X_train = extract_unigrams(training_set, lower=True)
y_train = extract_labels(training_set)
X_test  = extract_unigrams(test_set, lower=True)
y_test  = extract_labels(test_set)

model = NaiveBayes(smoothing=0.0)
model.fit(X_train, y_train)
y_pred = model.predict(X_test)
print("Accuracy:", accuracy(y_pred, y_test))

Accuracy: 0.495


#### (Q2.3) Would you consider accuracy to also be a good way to evaluate your classifier in a situation where 90% of your data instances are of positive movie reviews? (1pt)

Simulate this scenario by keeping the positive reviews
data unchanged, but only using negative reviews cv000–cv089 for
training, and cv900–cv909 for testing. Calculate the classification
accuracy, and explain what changed.

No, a model that always predicts positive would have 90% accuracy despite being unable to detect any negative reviews.

In [15]:
positive_training_set = []
positive_test_set = []
negative_training_set = []
negative_test_set = []

for review in reviews:
    cv = review["cv"]
    sentiment = review["sentiment"]

    if sentiment == "POS":
        if 0 <= cv <= 899:
            positive_training_set.append(review)
        elif 900 <= cv <= 999:
            positive_test_set.append(review)
    elif sentiment == "NEG":
        if 0 <= cv <= 89:
            negative_training_set.append(review)
        elif 900 <= cv <= 909:
            negative_test_set.append(review)

total_training_set = positive_training_set + negative_training_set
total_test_set = positive_test_set + negative_test_set
X_train = extract_unigrams(total_training_set, lower=True)
y_train = extract_labels(total_training_set)
X_test  = extract_unigrams(total_test_set, lower=True)
y_test  = extract_labels(total_test_set)

model = NaiveBayes(smoothing=0.0)
model.fit(X_train, y_train)
y_pred = model.predict(X_test)
print("Accuracy:", accuracy(y_pred, y_test))

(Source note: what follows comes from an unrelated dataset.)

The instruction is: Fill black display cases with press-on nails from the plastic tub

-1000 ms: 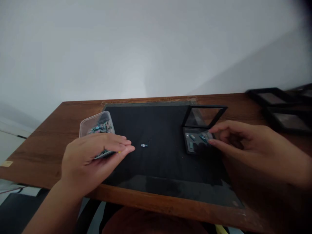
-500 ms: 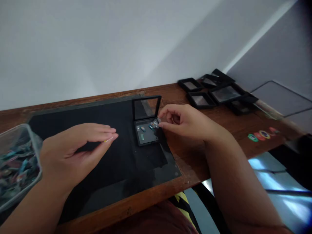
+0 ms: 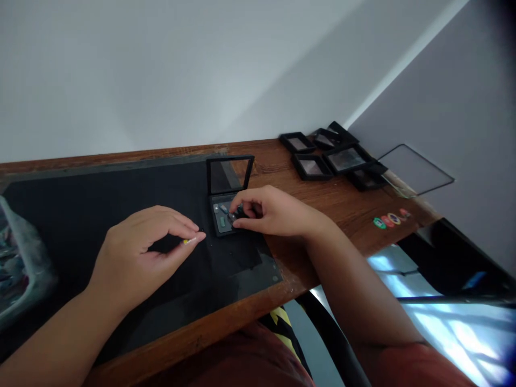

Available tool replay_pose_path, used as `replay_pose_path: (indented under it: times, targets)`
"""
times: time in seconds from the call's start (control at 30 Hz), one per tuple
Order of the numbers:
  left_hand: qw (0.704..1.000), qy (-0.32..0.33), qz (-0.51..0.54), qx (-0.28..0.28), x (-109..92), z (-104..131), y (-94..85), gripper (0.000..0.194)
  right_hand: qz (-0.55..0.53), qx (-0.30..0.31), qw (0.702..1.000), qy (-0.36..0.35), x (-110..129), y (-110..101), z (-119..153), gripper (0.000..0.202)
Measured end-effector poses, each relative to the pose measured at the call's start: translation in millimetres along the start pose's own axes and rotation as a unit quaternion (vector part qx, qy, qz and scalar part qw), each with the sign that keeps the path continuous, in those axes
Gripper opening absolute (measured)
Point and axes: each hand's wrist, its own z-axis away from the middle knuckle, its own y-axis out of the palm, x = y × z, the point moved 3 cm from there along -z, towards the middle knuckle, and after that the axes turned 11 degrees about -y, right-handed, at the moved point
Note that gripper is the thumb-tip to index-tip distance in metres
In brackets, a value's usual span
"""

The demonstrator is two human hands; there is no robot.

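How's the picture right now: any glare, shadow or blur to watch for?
Head view: dim light, with a diagonal shadow edge across the wall; head view: strong glare on the shiny surface at lower right; head view: the plastic tub looks soft and is cut off at left; head view: small pieces by the right hand lack clear detail.

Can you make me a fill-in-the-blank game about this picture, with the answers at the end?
1. The right hand is at the black case, whose lid is not shut but ____.
2. The left hand is over a mat coloured ____.
3. The plastic tub is cut off by the picture's ____ edge.
4. The leftmost of the colourful patches is ____.

Missing words: open; black; left; green.
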Motion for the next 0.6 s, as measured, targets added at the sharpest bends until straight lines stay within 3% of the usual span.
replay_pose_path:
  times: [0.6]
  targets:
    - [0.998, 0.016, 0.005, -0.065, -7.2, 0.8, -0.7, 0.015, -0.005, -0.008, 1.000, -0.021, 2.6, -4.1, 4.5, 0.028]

Accuracy: 0.09090909090909091


## Smoothing (1pt)

As mentioned above, the presence of words in the test dataset that
have not been seen during training can cause probabilities in the Naive
Bayes classifier to be $0$, thus making that particular test instance
undecidable. The standard way to mitigate this effect (as well as to
give more clout to rare words) is to use smoothing, in which the
probability fraction

$$\frac{\text{count}(w_i, c)}{\sum\limits_{w\in V} \text{count}(w, c)}$$

for a word $w_i$ becomes

$$\frac{\text{count}(w_i, c) + \text{smoothing}(w_i)}{\sum\limits_{w\in V} \text{count}(w, c) + \sum\limits_{w \in V} \text{smoothing}(w)}$$


#### (Q2.4) Implement Laplace feature smoothing (1pt)
Implement Laplace smoothing, i.e., smoothing with a constant value ($smoothing(w) = \kappa, \forall w \in V$), in your Naive
Bayes classifier’s code, and report the accuracy for $\kappa = 1$ and $\kappa = 3.5$. Train your classifier on (positive and negative) reviews with cv-value 000-899, and test it on the remaining (positive and negative) reviews cv900–cv999.

In [16]:
training_set = []
test_set = []

for review in reviews:
    cv = review["cv"]
    if 0 <= cv <= 899:
        training_set.append(review)
    elif 900 <= cv <= 999:
        test_set.append(review)

X_train = extract_unigrams(training_set, lower=True)
y_train = extract_labels(training_set)
X_test  = extract_unigrams(test_set, lower=True)
y_test  = extract_labels(test_set)

model_1 = NaiveBayes(smoothing=1.0)
model_1.fit(X_train, y_train)
y_pred_1 = model_1.predict(X_test)
print("Accuracy:", accuracy(y_pred_1, y_test))
model_35 = NaiveBayes(smoothing=3.5)
model_35.fit(X_train, y_train)
y_pred_35 = model_35.predict(X_test)
print("Accuracy:", accuracy(y_pred_35, y_test))

Accuracy: 0.825
Accuracy: 0.845


**FROM NOW ON, ALWAYS USE SMOOTHING (YOU CAN CHOOSE $\kappa$) WHEN USING THE NAIVE BAYES CLASSIFIER**

## Cross-Validation (1pt)

A serious danger in using Machine Learning on small datasets, with many
iterations of slightly different versions of the algorithms, is ending up with Type III errors, also called the “testing hypotheses
suggested by the data” errors. This type of error occurs when we make
repeated improvements to our classifiers by playing with features and
their processing, but we don’t get a fresh, never-before seen test
dataset every time. Thus, we risk developing a classifier that gets better
and better on our data, but only gets worse at generalizing to new, unseen data. In other words, we risk developping a classifier that overfits.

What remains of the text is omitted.